Parents or grandparents who are concerned their little darling might end up going the way of some former cast members of
Different Strokes may want to consider setting up a trust fund instead, says Donna Barwick, a certified financial planner with the
in Atlanta. That way, the custodian can stipulate exactly what the child can do with the money, as well as how much will be received and when he or she will receive it.
"I always advocate that people create their own trust, unless estate tax is not an issue or you're not worried about your child's temperament," says Barwick.
Setting up a trust is probably more an option for wealthier investors, because it requires a lawyer to set it up and can be expensive, notes Dee Lee, author of
Let's Talk Money: Your Complete Personal Finance Guide. Barwick says the cost of setting up a trust fund can range from $500 to $5,000, depending on its complexity.
Another drawback of UGMA and UTMA funds is that once the assets become the child's property at age 18 or 21, that money is taken into consideration by colleges when determining eligibility for financial aid. That can be problematic because financial aid formulas normally require students to contribute 35% of their total assets to their college costs per year. Parents are expected to contribute much less, usually around 5% to 6% of their assets.
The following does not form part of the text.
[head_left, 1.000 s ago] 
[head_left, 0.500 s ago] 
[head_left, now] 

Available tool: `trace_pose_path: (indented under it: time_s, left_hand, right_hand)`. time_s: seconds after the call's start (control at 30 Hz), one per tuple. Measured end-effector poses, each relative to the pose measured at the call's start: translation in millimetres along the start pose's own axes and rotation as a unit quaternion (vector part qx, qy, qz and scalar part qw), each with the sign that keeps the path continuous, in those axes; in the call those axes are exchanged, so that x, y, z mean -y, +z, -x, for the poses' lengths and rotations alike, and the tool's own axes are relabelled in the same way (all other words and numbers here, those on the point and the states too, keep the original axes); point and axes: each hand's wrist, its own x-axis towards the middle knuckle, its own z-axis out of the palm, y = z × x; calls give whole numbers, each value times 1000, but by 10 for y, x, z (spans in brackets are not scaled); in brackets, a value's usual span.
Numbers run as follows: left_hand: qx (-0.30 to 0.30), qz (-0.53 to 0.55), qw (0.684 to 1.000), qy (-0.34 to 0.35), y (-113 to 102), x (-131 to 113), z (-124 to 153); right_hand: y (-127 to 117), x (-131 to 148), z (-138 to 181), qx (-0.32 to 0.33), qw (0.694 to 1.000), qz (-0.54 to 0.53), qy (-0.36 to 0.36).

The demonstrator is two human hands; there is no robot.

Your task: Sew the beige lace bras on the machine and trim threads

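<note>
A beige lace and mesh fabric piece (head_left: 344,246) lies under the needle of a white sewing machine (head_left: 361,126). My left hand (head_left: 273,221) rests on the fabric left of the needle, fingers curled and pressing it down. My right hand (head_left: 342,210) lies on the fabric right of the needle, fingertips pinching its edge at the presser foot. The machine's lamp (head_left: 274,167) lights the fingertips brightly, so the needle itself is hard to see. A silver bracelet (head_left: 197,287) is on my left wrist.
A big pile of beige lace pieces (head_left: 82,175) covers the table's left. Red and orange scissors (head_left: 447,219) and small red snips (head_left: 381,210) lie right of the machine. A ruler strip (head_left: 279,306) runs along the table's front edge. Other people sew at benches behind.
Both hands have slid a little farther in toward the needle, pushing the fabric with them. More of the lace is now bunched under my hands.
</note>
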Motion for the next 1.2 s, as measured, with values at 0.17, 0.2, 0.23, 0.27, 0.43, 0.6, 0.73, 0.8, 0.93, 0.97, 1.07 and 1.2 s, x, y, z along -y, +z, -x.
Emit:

A more tax-friendly way to help put a relative through school is just to pay the tuition directly to the institution. Funds paid directly to an institution for educational or medical expenses are exempt from the $10,000 annual tax-free gift limit, so this is another way of getting money out of your taxable estate.
Planners also suggest that grandparents who set up a UGMA or UTMA account name another trusted person, such as the child's parent, as the fund's custodian, because if the grandparent dies the fund is technically part of his or her estate and could be subject to estate taxes.
For investors who have made a hefty sum on the stock market this year and are considering giving away some stock as a present, planners caution that you could also be bestowing the unwelcome gift of built-in capital gains taxes upon the recipient. Your cost basis is part of the gift, so if the recipient sells the shares, that person will owe taxes on your gains as well as his or her own.
Perhaps most importantly, before you decide to give any money away at all, Lee says to make sure it's not money you're going to need to get you through your golden years.
"My biggest concern is: Don't give anything away you think you're going to need, because you can always give it away in your will," says Lee. "If you need it for your nursing care, you're better off knitting them a sweater."